With Redis Enterprise’s Vector Database, Superlinked is Revolutionizing Personalization

Company: Superlinked
Industry: Software Development

Customer

Superlinked is a London-based technology company that develops software infrastructure that makes it easier for developers to build products that understand users and deliver personalized and engaging experiences.

Challenge

Today’s software developers are tasked with creating applications that understand user behavior so they can surface relevant content, match users with each other, detect malicious bots, and segment users by behavior.

Solution

Redis Cloud provides a highly responsive, scalable vector database and index that powers Superlinked’s management of the process to represent users and content with vector embeddings.

Benefits

Superlinked makes machine learning technology more accessible and easier to embed in popular applications. Developers can launch personalized experiences in hours, without the need for advanced machine learning, MLOps, or data science expertise. Since deploying Redis Cloud, Superlinked has sustained periods of non-stop heavy usage (100+ vector search queries per second) with 95 percentile latency at 30ms.

Introduction: Empowering developers to create personalized user experiences

To engage today’s discerning users, software applications must be intelligent enough to immediately adapt to individual needs, including delivering custom content and recommendations. A growing number of organizations use machine learning (ML) technology to create these adaptive, personalized experiences. However, while personalization shows tremendous potential, the vast majority of corporate ML initiatives are struggling to move beyond the test stages.1 According to a recent Gartner survey, nearly two-thirds of digital marketing leaders have difficulty offering personalized experiences to their customers. Meanwhile, those organizations that succeed in putting machine learning into production typically see a 3 to 15 percent increase in profit margins.2

Superlinked helps software developers build applications that understand users and deliver personalized and engaging experiences. This small but rapidly growing company has developed a software infrastructure that empowers machine learning operations (MLOps) teams to create models that understand user preferences, content properties, and other variables. Sometimes called “ML infrastructure as-a-service,” Superlinked’s unique data processing and configuration engine makes ML technology both accessible and easy to use. 

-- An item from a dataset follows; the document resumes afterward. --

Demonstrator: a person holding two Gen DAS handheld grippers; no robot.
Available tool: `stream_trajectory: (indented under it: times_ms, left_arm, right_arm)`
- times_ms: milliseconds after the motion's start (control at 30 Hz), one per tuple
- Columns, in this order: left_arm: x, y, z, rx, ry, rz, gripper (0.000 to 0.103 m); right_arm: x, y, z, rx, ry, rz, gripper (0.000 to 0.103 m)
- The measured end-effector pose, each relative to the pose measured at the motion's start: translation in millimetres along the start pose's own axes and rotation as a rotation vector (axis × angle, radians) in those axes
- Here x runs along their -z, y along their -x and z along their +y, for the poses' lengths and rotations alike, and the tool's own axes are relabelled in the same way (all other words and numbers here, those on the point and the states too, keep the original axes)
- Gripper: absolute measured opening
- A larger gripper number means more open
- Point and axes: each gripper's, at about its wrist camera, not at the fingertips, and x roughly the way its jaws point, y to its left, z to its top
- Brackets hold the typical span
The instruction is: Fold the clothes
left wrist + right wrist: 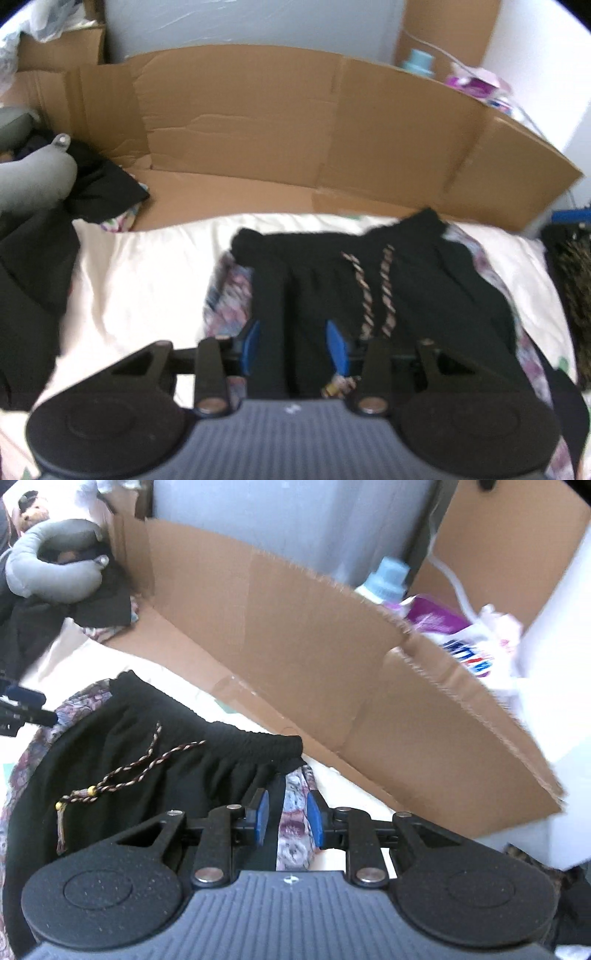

“We help organizations that don’t have large data science teams to access ML technology and use it within their applications,” says Daniel Svonava, co-founder at Superlinked. “Vector database technology from Redis is playing a key role as our customers build these complex products. It’s all about ingesting data about your content, understanding what users are doing, and capturing information as people create accounts, sign up for services, and indicate their preferences. We encode all of this information as vector embeddings. Redis Cloud helps us store and index the information.”

By tailoring content to the needs of each application, Superlinked’s technology platform helps organizations build detailed customer profiles and, consequently, deliver more relevant content and recommendations. Its unique personalization technology is quickly gaining traction among social media platforms, online marketplaces, and first-party data-focused e-commerce companies. 

“We had very specific requirements for a vector database,” Svonava reports. “We looked at the available options, and determined that the Redis Cloud best fit our needs.”

The right database technology for the job

Vectors are mathematical representations of data points. This type of database structure is useful for AI and ML apps that function by transforming unstructured data into numeric representations. Vector search capabilities allow a machine learning app to find data points that are similar to a given query vector. They are commonly used for recommendation systems, image and video searches, natural language processing, and anomaly detection.

“A lot of benchmarks for vector databases focus on search performance,” Svonava explains. “However, we are more interested in the speed of data input and data output for vector operations. When we compared these measurements among the leading offerings, Redis Cloud was the top performer.”

Another distinguishing factor was that Redis Cloud allows developers to execute code inside the system rather than merely querying external code modules. According to Svonava, the C++ language, which Redis Cloud supports, is preferable for these embedded code modules because of its sophisticated memory management capabilities. He also likes having the ability to offload part of a database index into flash memory to maximize performance.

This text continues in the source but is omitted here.